Внезапно Жан-Ноэль понял, что деду страшно и что, быть может, ему было страшно всегда. Жан-Ноэль хорошо знал этот смутный тайный, коварный страх, но он думал, что испытывает его, «потому что еще маленький».
И впервые мальчик почувствовал к деду нежность, впервые понял, что у них одна кровь; он подошел к нему и тихонько, долгими движениями до самого затылка, погладил его по голове.
– Да-да-да, вот так хорошо… – прошептал Ноэль Шудлер. – Мама тоже меня так гладила, чтобы я заснул… Это, верно, твой отец, Франсуа, должен был бы теперь быть здесь?
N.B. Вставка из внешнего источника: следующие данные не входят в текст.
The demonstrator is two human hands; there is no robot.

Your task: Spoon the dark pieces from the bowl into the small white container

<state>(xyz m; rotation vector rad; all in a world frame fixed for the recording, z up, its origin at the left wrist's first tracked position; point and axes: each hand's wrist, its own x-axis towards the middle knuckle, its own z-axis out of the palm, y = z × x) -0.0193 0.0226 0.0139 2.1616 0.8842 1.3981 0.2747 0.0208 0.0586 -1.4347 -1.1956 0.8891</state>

Без сомнения, Жан-Ноэль уже не боялся деда. Однако в нем зародилось другое, гораздо более глубокое чувство ужаса перед тем, что он в свои четырнадцать лет вдруг сделался сильнее идолов, почитаемых им с раннего детства. Ибо надежда достигнуть безопасности в день, когда он сам станет таким, как эти идолы, превратилась в утопию: не осталось отныне безопасности на земле.
– Давай иди, малыш, – тихо проговорил старик. – Как хорошо ты сделал, что пришел.
Он начал ощущать благотворное действие морфия, и единственным его желанием было погрузиться в дрему.
Жан-Ноэль ушел, унося сложенную купюру, два кусочка золота, позвякивавших в его кармане, и ощущение бренности плоти человеческой – все его достояние.
11
Каталка вернулась из операционной около одиннадцати. Бескровное лицо барона Шудлера в обрамлении бороды, казалось, лежало на блюде, покрытом мехом. Дряблые веки были закрыты, щеки ввалились: вставные челюсти были вынуты. Сквозь открытый рот виднелись голые десны, язык запал в глотку. Лицо было красное. Два санитара, схватившись за простыню, стащили тяжелое тело с каталки на кровать.
Сестра тотчас наложила на грудь больного горчичник; затем, закрепив его руку на деревянной дощечке, она ввела иглу, куда капля за каплей, в течение многих часов, потечет раствор из большого стеклянного сосуда, закрепленного на металлической стойке.
– Так правильно, господин профессор?
– Да, да… Теперь надо подождать, когда он проснется, – ответил Лартуа, вошедший в комнату вслед за каталкой.
Он был еще в белой блузе и брюках. Сев на стул у кровати, он нащупал пульс оперированного. Подождать… Времени у него хватало – он устроил все так, чтобы у него хватило времени.